Pour rétablir la confiance, il faut de la transparence
Marisol Touraine a publié hier le décret encadrant les conflits d’intérêts entre laboratoires et professionnels de santé. Il s’appliquera dès aujourd’hui. Les industriels devront rendre public chaque avantage d’une valeur égale ou supérieure à 10 € TTC accordé à un professionnel du monde de la santé : les médecins, les pharmaciens, les professions paramédicales (kinésithérapeutes, etc.), associations de malades, les établissements de santé ou encore les journaux spécialisés, etc. Du côté des industriels, cela touche l’industrie pharmaceutique mais aussi celle des cosmétiques, dont certains produits peuvent être considérés par le public comme des médicaments. Tout devra être rendu public, le montant des avantages et leur nature (repas, congrès, voyages, déplacements, etc.). L’existence de contrats signés entre les laboratoires et les professionnels de santé devra être rendue publique. Ces informations seront, à terme, centralisées sur un site Internet unique. « Pour rétablir la confiance, il faut de la transparence » déclare la ministre.

Les internes abandonnent le « H »
L’Intersyndicat national des internes des hôpitaux (Isnih) a décidé de modifier son nom et d’abandonner son qualificatif hospitalier pour devenir l’Intersyndicat national des internes (Isni). »En se séparant du qualificatif ‘hospitalier’, l’Isni réaffirme la réalité des activités et missions de l’intersyndicat, au service de l’ensemble des internes quels que soient leur spécialité ou leur parcours« , écrit le syndicat. Un signe ?

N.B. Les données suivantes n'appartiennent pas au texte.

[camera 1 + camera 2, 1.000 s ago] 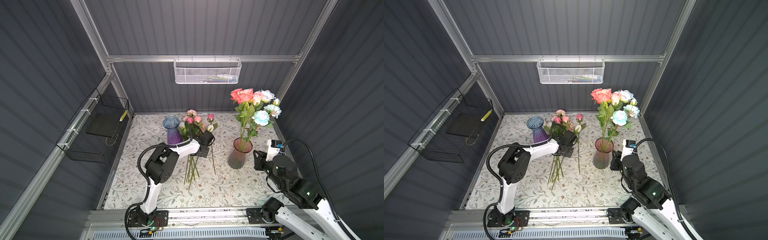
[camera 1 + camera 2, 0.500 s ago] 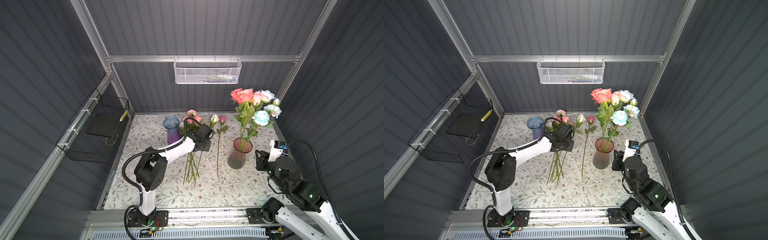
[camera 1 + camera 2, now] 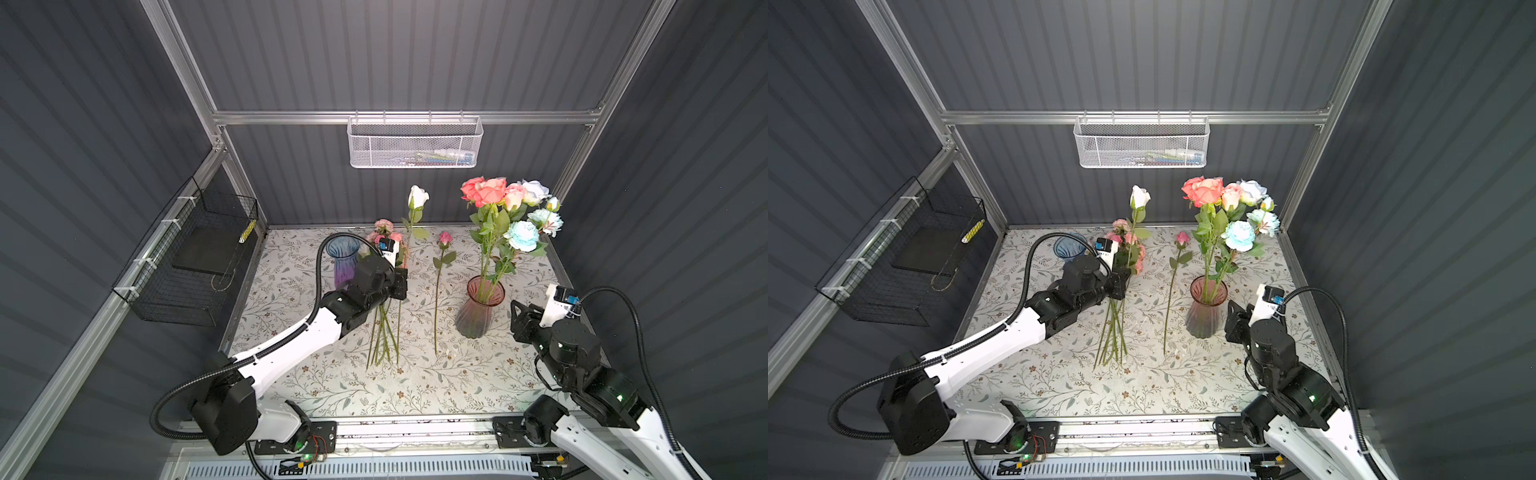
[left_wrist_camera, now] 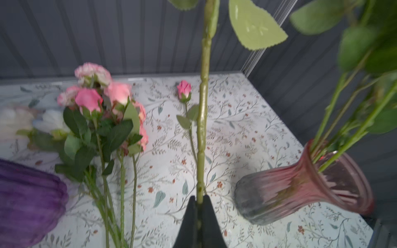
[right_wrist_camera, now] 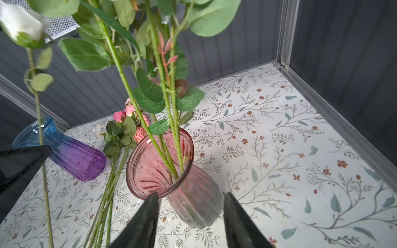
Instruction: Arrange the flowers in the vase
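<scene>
Since half a second back my left arm has swung up: the white rose (image 3: 417, 196) now stands nearly upright above the table (image 3: 415, 386). The left gripper (image 4: 199, 198) is clamped on the lower part of its stem. Right gripper (image 5: 190, 196) has spread wider; its jaws stand apart with nothing in them, just beside the pink vase (image 3: 471, 320). That vase stands upright on the right side of the table and holds the coral, pink, white and pale blue blooms (image 3: 490, 193). One pink bud (image 3: 445, 238) lies flat between the held rose and the pink vase. A pink bunch (image 4: 88, 99) lies loose beneath my left wrist, beside the blue-purple vase (image 3: 343, 249).
</scene>
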Controlling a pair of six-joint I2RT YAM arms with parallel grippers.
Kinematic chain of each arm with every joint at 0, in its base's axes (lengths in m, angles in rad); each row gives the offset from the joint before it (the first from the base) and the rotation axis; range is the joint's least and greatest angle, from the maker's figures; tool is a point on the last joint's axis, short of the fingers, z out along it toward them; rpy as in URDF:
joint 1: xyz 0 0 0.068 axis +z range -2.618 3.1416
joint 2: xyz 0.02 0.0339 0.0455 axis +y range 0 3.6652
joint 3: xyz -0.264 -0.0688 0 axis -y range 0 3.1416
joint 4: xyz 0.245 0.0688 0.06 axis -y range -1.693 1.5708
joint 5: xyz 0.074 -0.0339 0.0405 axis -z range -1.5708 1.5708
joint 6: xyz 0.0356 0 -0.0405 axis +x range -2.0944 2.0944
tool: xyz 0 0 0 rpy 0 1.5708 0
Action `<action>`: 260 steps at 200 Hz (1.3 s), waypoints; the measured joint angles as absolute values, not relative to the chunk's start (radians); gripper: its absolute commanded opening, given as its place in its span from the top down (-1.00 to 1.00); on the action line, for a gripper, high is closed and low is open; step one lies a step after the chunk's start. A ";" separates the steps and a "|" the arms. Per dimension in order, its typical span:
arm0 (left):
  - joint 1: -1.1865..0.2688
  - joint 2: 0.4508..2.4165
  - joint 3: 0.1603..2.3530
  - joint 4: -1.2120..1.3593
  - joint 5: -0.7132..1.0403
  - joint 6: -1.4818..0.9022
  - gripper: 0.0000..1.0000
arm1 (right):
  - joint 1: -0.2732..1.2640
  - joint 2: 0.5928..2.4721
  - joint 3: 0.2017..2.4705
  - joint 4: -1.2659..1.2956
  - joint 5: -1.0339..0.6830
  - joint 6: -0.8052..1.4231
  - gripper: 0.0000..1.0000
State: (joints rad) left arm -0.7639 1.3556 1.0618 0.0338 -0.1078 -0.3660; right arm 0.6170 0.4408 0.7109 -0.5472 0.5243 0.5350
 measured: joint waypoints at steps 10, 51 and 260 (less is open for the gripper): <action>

Prévention des risques psychosociaux
L’impact des troubles psychosociaux sur la compétitivité économique est encore sous-estimé. Or pas moins de 62% des salariés ressentent un niveau de stress élevé et trois personnes sur dix estiment que leur travail est susceptible de leur causer de graves problèmes psychologiques (sondage IFOP 2010). Pourtant l’absentéisme, le turn-over et les formes les plus diverses de désengagement ont un coût élevé pour les entreprises. C’est pourquoi le CESE, Comité économique, social et environnemental, a rendu le 14 mai dernier son avis sur la « prévention des risques psychosociaux ». Il formule des recommandations visant à améliorer la connaissance des risques psychosociaux et leur évaluation, à stabiliser et clarifier le cadre juridique de la santé au travail et à mobiliser davantage les acteurs de la prévention. Il plaide aussi pour l’amélioration de la détection et la prise en charge des victimes.